Considering it’s the subject of one of his most recognizable drawings, caricaturist Al Hirschfeld was not enthusiastic about a friend’s idea.
Hirschfeld’s friend, theatrical director Moss Hart, wanted to produce George Bernard Shaw’s Pygmalion as a musical. Hirschfeld balked.
“I said ‘How are you going to improve that by having somebody sing a song or do a little dance?’” Hirschfeld recalled.
Despite his reservations, Hirschfeld provided a drawing to be used to advertise the show, now titled My Fair Lady. When the drawing was used for the cover of the musical’s 1956 original cast recording album, it became ubiquitous in all Broadway-loving homes.
The acclaimed Lincoln Center Theater revival of My Fair Lady will be presented at The Straz Center’s Morsani Hall April 26-May 1.

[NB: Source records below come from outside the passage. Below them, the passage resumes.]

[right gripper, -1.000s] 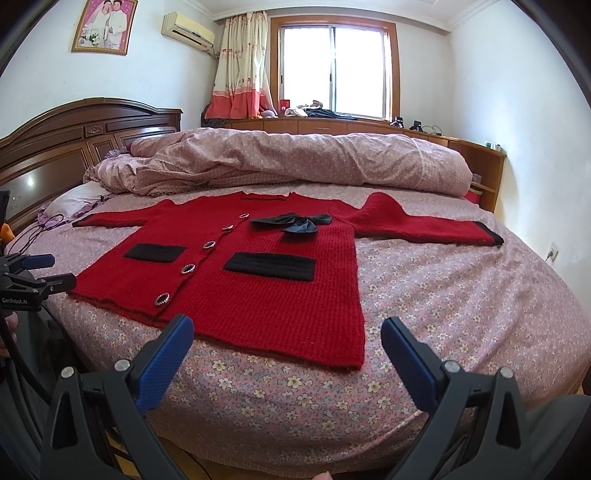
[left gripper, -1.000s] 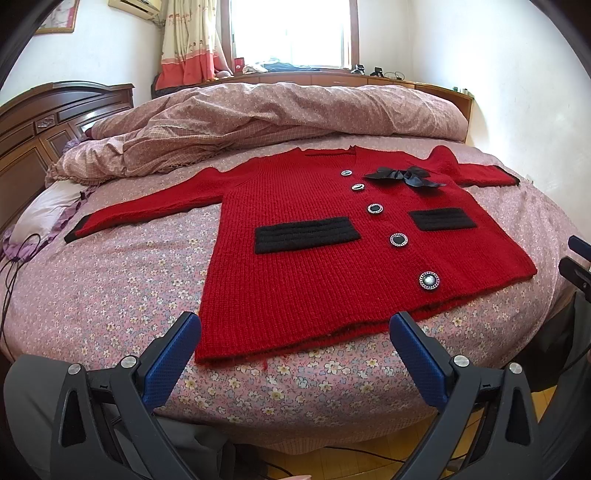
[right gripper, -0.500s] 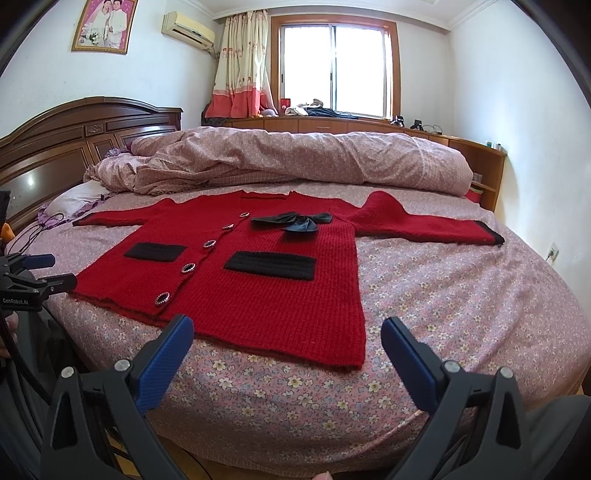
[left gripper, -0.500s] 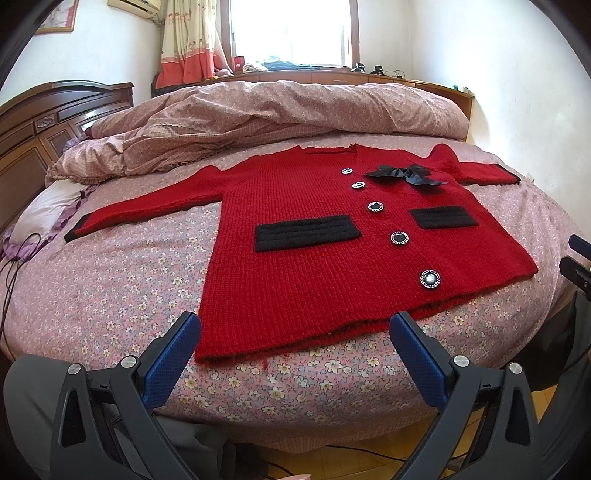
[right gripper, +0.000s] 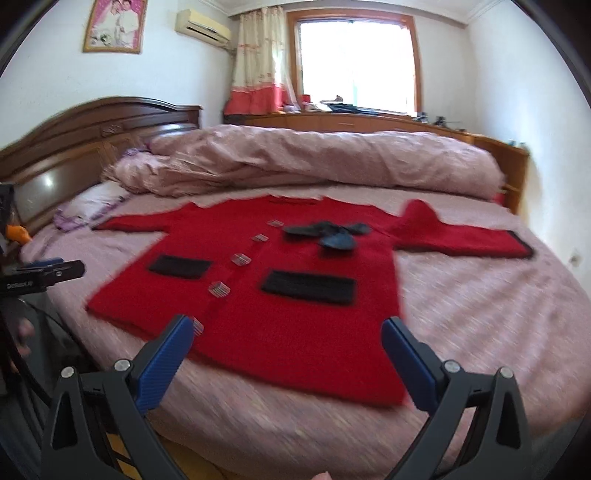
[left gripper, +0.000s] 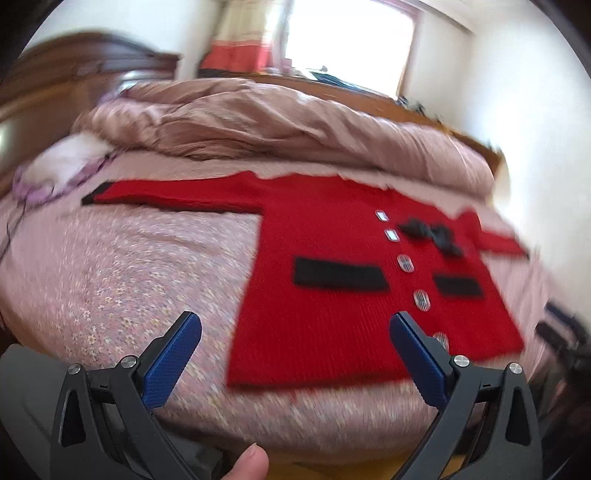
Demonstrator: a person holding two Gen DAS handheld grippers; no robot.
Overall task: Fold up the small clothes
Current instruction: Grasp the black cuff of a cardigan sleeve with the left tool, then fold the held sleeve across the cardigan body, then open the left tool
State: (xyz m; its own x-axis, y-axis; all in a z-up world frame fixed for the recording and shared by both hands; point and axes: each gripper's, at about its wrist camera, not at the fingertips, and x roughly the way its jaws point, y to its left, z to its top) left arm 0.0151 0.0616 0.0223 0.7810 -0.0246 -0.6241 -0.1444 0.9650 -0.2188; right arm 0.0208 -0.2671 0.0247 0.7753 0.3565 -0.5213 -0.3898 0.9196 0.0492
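The bed (right gripper: pixel 480 295) fills the room, its sheet pink with small flowers. At its far side a pink duvet (right gripper: pixel 314 158) lies bunched in a long roll. Left of the bed stands a dark carved wooden headboard (right gripper: pixel 92 136), with a pale pillow (right gripper: pixel 92 201) just below it. Behind the bed a low wooden ledge (right gripper: pixel 351 122) runs under a bright window (right gripper: pixel 356 62), daylight pouring through. A cream and red curtain (right gripper: pixel 258 62) hangs left of the window. On the white wall above the headboard are an air conditioner (right gripper: pixel 203 26) and a framed picture (right gripper: pixel 114 24).
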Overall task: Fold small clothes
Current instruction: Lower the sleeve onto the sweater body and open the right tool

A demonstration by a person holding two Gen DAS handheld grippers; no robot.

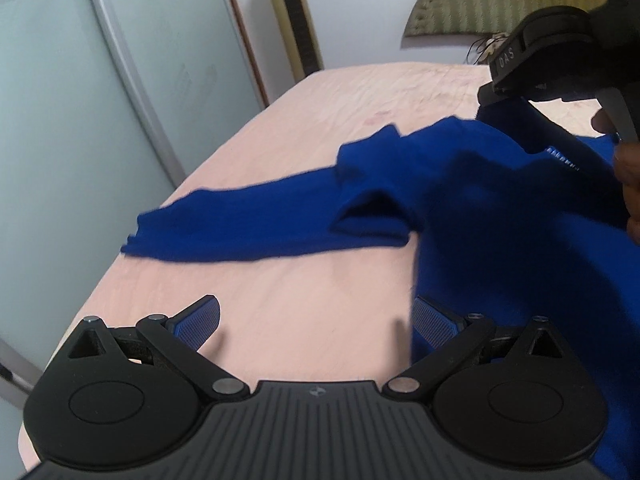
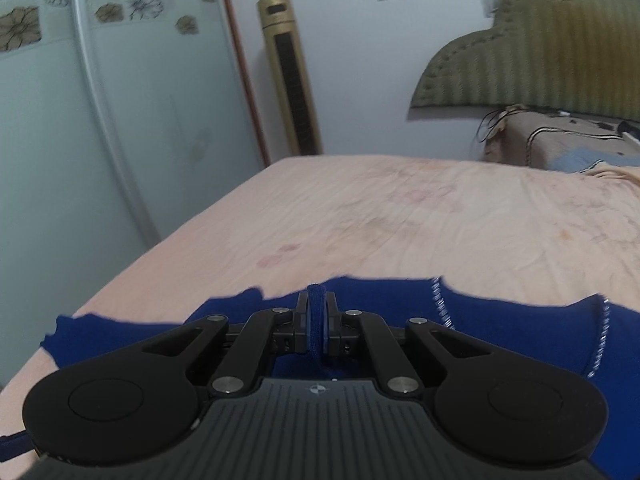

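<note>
Left tongs (image 1: 316,322): near, tilted down over the bed (image 1: 320,92), blue pads wide apart, nothing between them; the right pad sits at the sweater's hanging edge.
Right tongs (image 2: 317,326): angled down, clamped tight on a fold of the sweater (image 2: 384,304); seen at upper right in the left view, lifting the cloth, with fingers on the handle.
Sweater (image 1: 500,208): blue, partly raised at right, one sleeve trailing left along the pink bed.
Far: headboard (image 2: 532,60), tower fan (image 2: 290,68).
</note>
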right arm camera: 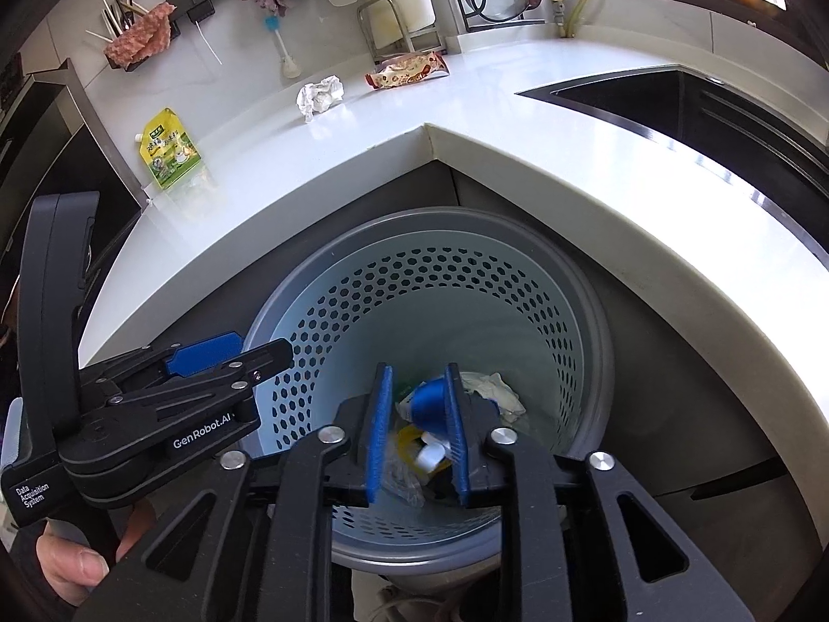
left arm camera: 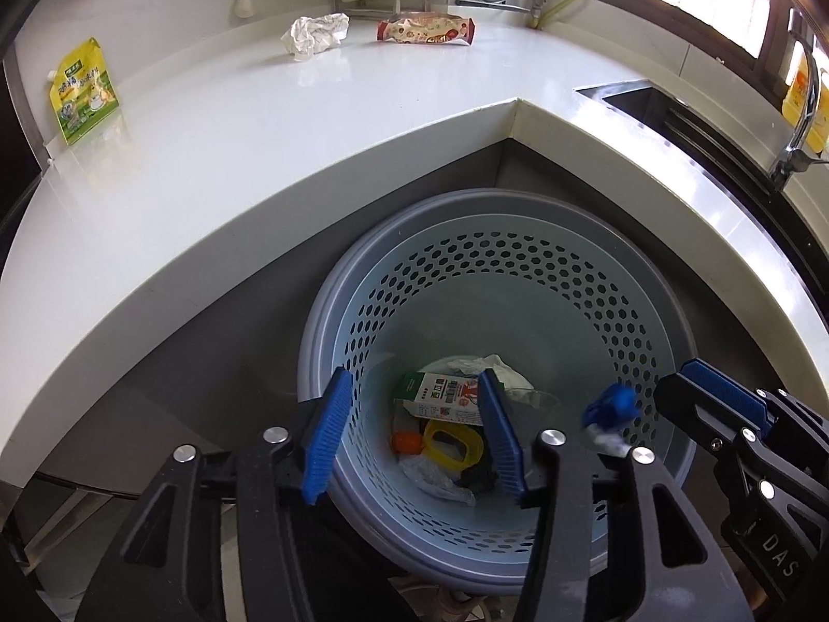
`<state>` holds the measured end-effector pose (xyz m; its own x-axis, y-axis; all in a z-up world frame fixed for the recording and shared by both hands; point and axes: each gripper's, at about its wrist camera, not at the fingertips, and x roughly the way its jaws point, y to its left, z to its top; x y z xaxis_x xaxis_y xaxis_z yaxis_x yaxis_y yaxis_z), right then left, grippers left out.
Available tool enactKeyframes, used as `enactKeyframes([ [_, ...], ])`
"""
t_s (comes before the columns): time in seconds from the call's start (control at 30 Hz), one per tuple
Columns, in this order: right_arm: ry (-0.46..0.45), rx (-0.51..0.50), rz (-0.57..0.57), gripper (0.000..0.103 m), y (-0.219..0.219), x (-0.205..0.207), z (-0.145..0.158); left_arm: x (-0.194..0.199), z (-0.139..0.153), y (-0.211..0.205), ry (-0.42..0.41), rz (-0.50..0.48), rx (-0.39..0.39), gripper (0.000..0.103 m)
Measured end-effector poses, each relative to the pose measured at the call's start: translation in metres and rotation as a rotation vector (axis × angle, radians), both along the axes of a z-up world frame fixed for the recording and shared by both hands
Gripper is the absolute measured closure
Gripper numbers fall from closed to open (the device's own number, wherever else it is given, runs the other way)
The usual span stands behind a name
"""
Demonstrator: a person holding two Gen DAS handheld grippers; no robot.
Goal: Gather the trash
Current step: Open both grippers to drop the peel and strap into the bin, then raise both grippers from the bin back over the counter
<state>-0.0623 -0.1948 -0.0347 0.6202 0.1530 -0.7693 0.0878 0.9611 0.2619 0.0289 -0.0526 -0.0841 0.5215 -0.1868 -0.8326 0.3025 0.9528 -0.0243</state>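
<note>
While my left tongs (left arm camera: 414, 435) hang released over the bin (left arm camera: 668, 342) below the surface's (left arm camera: 259, 119) inner corner, my right tongs (right arm camera: 417, 435) stand parted; a blurred blue-and-white piece (right arm camera: 427, 399) sits between them, contact unclear. Crumpled paper (left arm camera: 316, 33) lies by the far edge.

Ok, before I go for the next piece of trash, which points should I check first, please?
1. Left tool open, nothing between its pads: ok.
2. Right tool open: ok.
3. Blurred blue-and-white object fully inside the light-blue perforated plastic basket: cannot tell.
4. White countertop free of trash: not ok; crumpled white paper, red-beige snack wrapper and yellow-green spouted pouch lie there.
5. Basket has room: ok.
</note>
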Motion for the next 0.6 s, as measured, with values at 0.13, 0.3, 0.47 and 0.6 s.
enactKeyframes([
  [0.13,-0.018,0.005,0.000,0.058,0.000,-0.002,0.004,0.000,0.001,0.002,-0.003,0.001,-0.001,0.045],
  [0.3,-0.032,0.013,-0.003,0.045,0.000,-0.005,0.006,-0.001,0.003,0.005,-0.015,0.011,0.000,0.038],
  [0.47,-0.050,0.013,-0.007,0.035,0.000,-0.007,0.008,0.000,0.006,0.013,-0.037,0.030,-0.001,0.027],
  [0.6,-0.055,0.019,-0.012,0.027,0.000,-0.008,0.008,0.002,0.011,0.020,-0.048,0.050,-0.004,0.024],
])
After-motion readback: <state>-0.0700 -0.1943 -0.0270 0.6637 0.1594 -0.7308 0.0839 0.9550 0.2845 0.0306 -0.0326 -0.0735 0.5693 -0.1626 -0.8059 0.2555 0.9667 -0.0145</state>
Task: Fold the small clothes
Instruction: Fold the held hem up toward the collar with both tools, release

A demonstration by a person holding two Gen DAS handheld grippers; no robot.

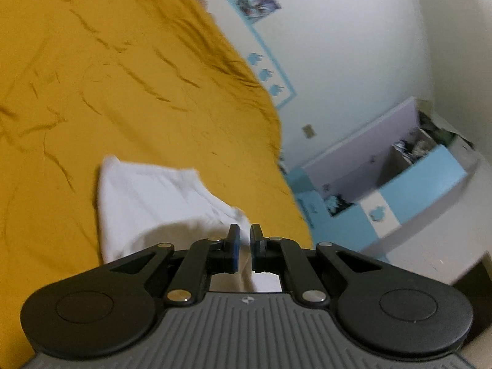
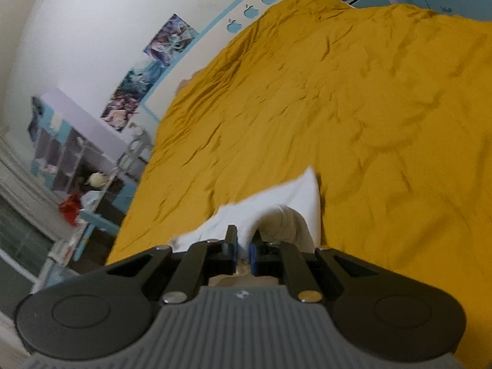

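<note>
1 white garment (image 1: pixel 160 203), just ahead of each tool. 2 tools: left tool (image 1: pixel 244 240), right tool (image 2: pixel 244 243). 1 yellow bedspread (image 1: pixel 107 77) beyond both. 3 blue apple shapes on wall (image 2: pixel 249 10), far ahead of right tool. 2 posters (image 2: pixel 153 64), ahead-left.

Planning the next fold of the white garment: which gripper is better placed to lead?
Hard to separate: left gripper and right gripper each pinch the white garment over the yellow bedspread. Slightly left, since more cloth shows spread ahead of it.

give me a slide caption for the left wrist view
Left gripper fingers pinching a white garment above a mustard-yellow bedspread.
</note>
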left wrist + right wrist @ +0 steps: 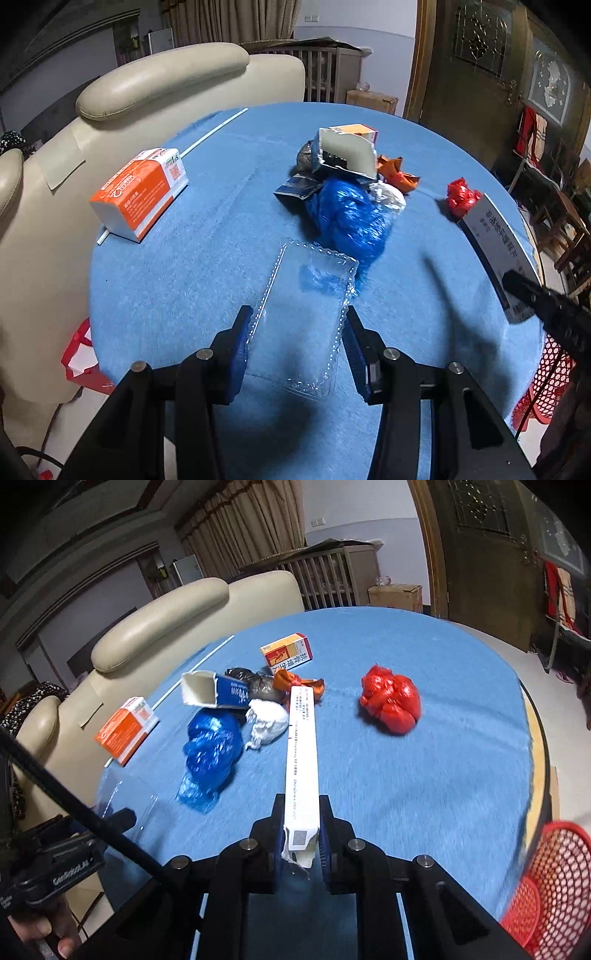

The drawing which graced the album’s cover shows Eliza Doolittle (as played by Julie Andrews) as a puppet on strings maneuvered by Henry Higgins (Rex Harrison). Higgins, though, is a puppet as well, being manipulated by a bald, bearded and somewhat ethereal gentleman in the clouds.
The supreme puppet master was, of course, Shaw. Some thought it was an even bigger name than Shaw.
As playwright Paul Rudnick wrote: “You got your idea of God from where most gay kids get it — the album cover of My Fair Lady. Original cast. It’s got this Hirschfeld caricature of George Bernard Shaw up in the clouds, manipulating Rex Harrison and Julie Andrews on strings, like marionettes. It was your parents’ album, you were little, you thought it was a picture of God. As, I believe, did Shaw.”
Hirschfeld’s initial doubts were removed once he saw My Fair Lady. As soon as the curtain opened, he said, “you realized you were in the presence of a great musical.”
Hirschfeld amassed quite a history with My Fair Lady. The musical had three Broadway revivals during Hirschfeld’s life, and he produced illustrations for each one. He also drew the 1964 movie version’s poster with Audrey Hepburn. Well before the musical was produced, Hirschfeld had drawn five posters and many other illustrations to advertise the 1938 film adaptation of Pygmalion.
After his daughter, Nina, was born in 1945, Hirschfeld began hiding her name in his illustrations. A number by his signature told how many Ninas were hidden in that drawing. Hirschfeld fans loved searching for the hidden name, so much so that when Hirschfeld tried to end the practice, he received mountains of mail begging him to continue it. (We see only one Nina on the My Fair Lady album cover. Check the fringe on Eliza’s scarf.)
A New Yorker for almost all of his 99 years, Hirschfeld’s caricatures captured Broadway stars from several generations. His drawings frequently appeared in The New York Times as well as magazines such as Life, Look and American Mercury. His work appeared on movie posters, postage stamps and even a rock album when his illustration of the band Aerosmith appeared on the cover of its 1977 release, Draw the Line.
Hirschfeld died at his Manhattan home in 2003, aged 99. He was the subject of an Oscar-nominated 2006 documentary, The Line King, which is available to stream on Amazon Prime.